FW: [iDC] reading list // religious mediated spaces

Keith Hart keith at thememorybank.co.uk
Mon Sep 11 09:57:58 EDT 2006


Julian,

> Likewise with science, if you really believe there is no objectivity 
> there (as Gellner put it) you have the problem of explaining how we 
> moved from being five thousand years ago a few scattered roving bands 
> of scavengers to corresponding globally like this now.

Good to see a plug for Ernest Gellner. Just to keep the record straight, 
5,000 years ago was Childe's urban revolution starting in Mesopotamia 
and agriculture was invented as many millennia before that, in places 
like New Guinea, not just Anatolia. Granted that this was just a 
rhetorical flourish, your concluding statement still sounds rather like 
the onward and upward school satirized by Feyerabend as "Science gave us 
a man on the moon and color TV. I'm in favor of science. So vote for me."

If we are going to get into the part played by 'science' (positive 
science?) in human social evolution, I would suggest that we start with 
Rousseau's Discourse on Inequality, the first systematic anthropological 
reading of human evolution. This hinges on the discovery of property 
('the first man who...'), among other things. The idea of human 
evolution as the improvement of technology was abandoned by Leslie 
White, its most committed anthropological protagonist, on his deathbed. 
There are some good speculative books on the subject. I like J.D. 
Bernal's The Extension of Man, for example. I should say that I endorse 
this kind of old-fashioned anthropology. It's fun, but a measure of 
respect for scholarly knowledge should be required.

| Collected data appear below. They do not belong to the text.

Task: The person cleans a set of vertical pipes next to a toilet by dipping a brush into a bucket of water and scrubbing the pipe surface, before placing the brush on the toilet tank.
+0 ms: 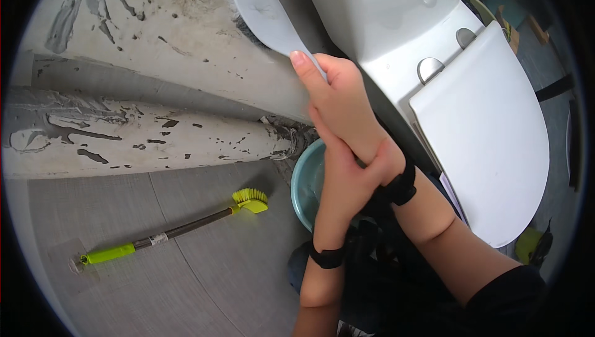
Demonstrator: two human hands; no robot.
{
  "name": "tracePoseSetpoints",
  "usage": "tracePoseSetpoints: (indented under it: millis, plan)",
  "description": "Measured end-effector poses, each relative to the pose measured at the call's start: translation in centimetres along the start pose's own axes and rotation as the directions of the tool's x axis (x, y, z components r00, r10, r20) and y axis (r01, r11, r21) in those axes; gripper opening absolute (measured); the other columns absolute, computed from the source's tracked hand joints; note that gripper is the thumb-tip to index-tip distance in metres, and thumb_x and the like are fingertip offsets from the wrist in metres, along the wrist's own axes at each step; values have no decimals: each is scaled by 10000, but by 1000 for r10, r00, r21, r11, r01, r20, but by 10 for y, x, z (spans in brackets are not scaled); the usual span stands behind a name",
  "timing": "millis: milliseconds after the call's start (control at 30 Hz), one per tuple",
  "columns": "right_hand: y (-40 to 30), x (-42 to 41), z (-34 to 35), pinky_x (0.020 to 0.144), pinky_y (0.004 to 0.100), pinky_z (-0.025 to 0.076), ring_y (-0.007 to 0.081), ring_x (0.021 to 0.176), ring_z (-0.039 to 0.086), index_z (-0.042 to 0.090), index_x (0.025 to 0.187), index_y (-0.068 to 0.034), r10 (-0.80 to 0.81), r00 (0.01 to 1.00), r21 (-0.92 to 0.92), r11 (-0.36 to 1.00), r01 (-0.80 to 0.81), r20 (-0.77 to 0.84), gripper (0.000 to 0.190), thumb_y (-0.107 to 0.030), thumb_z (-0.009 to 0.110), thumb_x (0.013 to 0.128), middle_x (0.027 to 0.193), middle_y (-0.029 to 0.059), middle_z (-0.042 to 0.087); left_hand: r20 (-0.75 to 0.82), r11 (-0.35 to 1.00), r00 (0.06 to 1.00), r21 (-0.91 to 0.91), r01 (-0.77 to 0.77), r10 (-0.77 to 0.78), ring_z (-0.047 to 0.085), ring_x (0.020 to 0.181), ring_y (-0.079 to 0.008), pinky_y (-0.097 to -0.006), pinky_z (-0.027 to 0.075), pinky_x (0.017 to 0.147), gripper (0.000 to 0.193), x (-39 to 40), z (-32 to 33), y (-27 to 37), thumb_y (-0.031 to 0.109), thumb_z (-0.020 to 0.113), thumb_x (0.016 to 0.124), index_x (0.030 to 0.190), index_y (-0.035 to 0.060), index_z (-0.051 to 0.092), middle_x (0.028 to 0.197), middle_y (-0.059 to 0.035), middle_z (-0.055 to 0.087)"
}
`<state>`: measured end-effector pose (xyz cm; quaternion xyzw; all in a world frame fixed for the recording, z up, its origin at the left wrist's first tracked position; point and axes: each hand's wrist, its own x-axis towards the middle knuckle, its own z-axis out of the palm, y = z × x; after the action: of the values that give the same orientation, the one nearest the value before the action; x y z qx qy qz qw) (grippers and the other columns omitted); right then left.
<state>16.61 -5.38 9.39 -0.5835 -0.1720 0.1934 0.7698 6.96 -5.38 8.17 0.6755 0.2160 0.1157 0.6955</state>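
Observation:
In my right hand (341,95) is the handle of a light grey plastic scrub brush (267,14). Its bristles face the thick upper pipe (195,53), a pale pipe with grey smears and dark specks; whether they touch cannot be told. My left hand (348,165) is wrapped around my right wrist. Beneath my hands, partly hidden by them, is a teal plastic basin (302,188). A second, thinner pale pipe (223,139) with dark patches runs below the thick one.
A green long-handled brush (200,223) hangs on the grey tiled wall (139,207) at left. To the right stands a white toilet with its lid (488,142) down. A green object (527,244) lies beyond the lid, at the lower right.

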Motion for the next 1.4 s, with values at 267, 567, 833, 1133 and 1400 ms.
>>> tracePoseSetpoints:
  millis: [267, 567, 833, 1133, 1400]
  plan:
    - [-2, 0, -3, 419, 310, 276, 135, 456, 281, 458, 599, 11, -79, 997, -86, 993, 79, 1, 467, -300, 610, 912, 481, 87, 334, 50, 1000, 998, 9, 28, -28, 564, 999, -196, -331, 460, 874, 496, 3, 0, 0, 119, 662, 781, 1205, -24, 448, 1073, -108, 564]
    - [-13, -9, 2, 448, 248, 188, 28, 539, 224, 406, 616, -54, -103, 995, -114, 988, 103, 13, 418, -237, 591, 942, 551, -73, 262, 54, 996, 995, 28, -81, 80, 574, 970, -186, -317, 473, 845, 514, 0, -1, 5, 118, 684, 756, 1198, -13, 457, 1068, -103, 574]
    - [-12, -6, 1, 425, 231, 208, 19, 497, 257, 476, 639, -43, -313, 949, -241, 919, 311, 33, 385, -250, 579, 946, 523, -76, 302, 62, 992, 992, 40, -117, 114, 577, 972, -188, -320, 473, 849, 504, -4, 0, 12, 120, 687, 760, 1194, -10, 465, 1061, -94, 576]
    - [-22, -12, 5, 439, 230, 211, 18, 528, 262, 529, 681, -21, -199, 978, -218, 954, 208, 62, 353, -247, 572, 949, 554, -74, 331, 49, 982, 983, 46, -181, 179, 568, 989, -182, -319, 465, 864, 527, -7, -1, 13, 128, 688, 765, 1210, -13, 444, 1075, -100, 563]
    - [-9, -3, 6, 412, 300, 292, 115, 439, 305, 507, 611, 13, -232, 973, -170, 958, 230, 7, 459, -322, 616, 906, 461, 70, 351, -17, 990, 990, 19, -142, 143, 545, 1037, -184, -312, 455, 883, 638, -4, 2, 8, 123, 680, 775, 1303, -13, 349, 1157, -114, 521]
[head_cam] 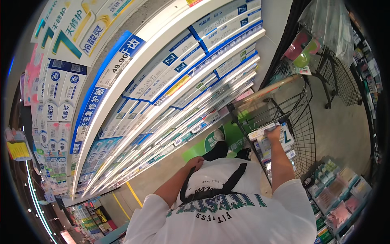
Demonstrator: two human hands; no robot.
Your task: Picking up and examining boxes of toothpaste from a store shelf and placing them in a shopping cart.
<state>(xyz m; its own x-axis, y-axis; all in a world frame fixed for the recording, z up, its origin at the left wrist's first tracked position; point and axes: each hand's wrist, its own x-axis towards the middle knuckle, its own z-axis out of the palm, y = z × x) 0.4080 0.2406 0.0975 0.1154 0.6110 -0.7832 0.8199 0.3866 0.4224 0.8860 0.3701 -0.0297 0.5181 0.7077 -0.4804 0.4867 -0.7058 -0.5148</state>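
Note:
My left hand [196, 162] is at my waist near a black strap [186, 183], fingers curled; whether anything is inside them is hidden. On the right, my right hand [273, 134] reaches into a black wire shopping cart [304, 137]. Its fingers close around the end of a slim white carton [259, 133]. Beneath and beside that hand lie white toothpaste boxes [287, 137] with a large green figure. Ahead and to the left rise store shelves [182, 82] stacked with boxed toothpaste [152, 85], mostly white and blue.
Price strips [118, 67] run along the shelf edges. Another cart [341, 73] stands beyond mine, near hanging plastic-wrapped pink and green items [301, 52]. Clear bins of small goods [338, 189] are at lower right. A green floor sticker [210, 143] lies under my foot.

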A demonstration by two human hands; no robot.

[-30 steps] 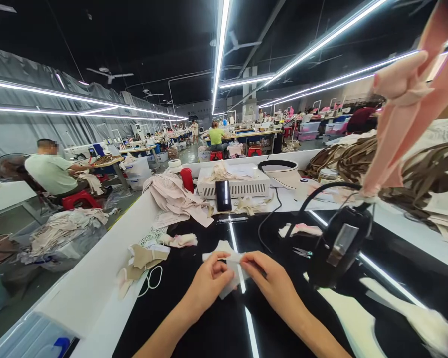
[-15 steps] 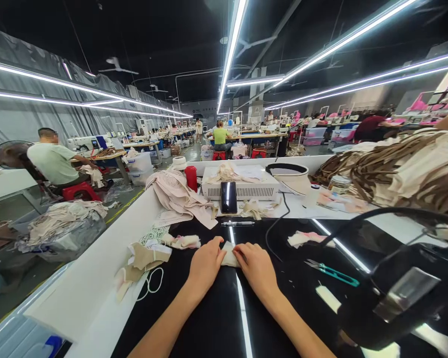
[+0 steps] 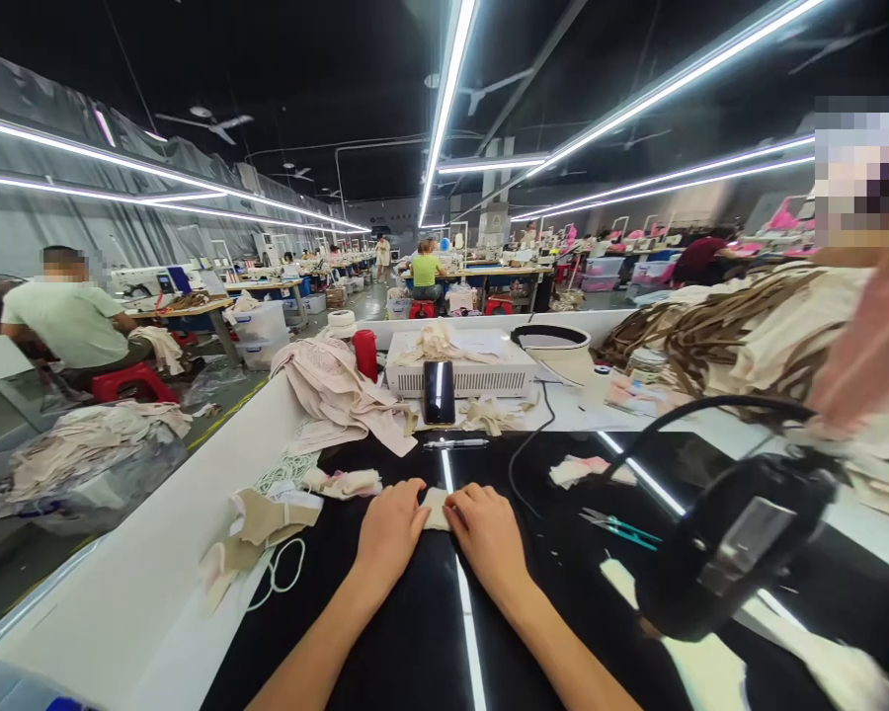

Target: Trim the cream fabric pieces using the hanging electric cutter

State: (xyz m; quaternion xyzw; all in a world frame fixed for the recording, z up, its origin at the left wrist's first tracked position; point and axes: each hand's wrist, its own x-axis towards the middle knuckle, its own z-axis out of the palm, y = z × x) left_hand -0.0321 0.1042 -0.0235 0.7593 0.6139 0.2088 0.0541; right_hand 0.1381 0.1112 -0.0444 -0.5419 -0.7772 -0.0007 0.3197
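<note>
A small cream fabric piece [image 3: 435,511] lies on the glossy black tabletop [image 3: 385,652], between my two hands. My left hand [image 3: 389,525] has its fingers bent, with the thumb at the piece's left edge. On the opposite edge, the curled fingers of my right hand [image 3: 489,533] pinch the fabric. Just beyond the hands lies a pen [image 3: 455,444], and a phone [image 3: 439,392] leans against a white vented box [image 3: 481,378]. Thread snips with teal handles [image 3: 622,529] rest to the right.
A black lamp-like device [image 3: 737,548] on a curved arm stands at right. Crumpled pale fabric [image 3: 333,390] and tan scraps [image 3: 263,518] lie at left. Brown-and-cream garments [image 3: 726,311] are heaped at the back right, beside a person in a pink top [image 3: 863,346].
The view has shifted slightly, so the table's contents appear farther left. A person in pink has come into view at the right edge. Both hands stay at the fabric piece.
</note>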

Incidentally, what is shocking is how little the methods and metaphysics 
of quantum mechanics have influenced the epistemology of the social 
sciences in the twentieth century. (Keynes would be one exception). 
Economics still draws on a mixture of rationalism (micro-economic 
theory) and empiricism (econometrics) that has not moved on since 17th 
century England. This is as good an indication as any that ideology, not 
science sustains the social sciences, today and since their inception.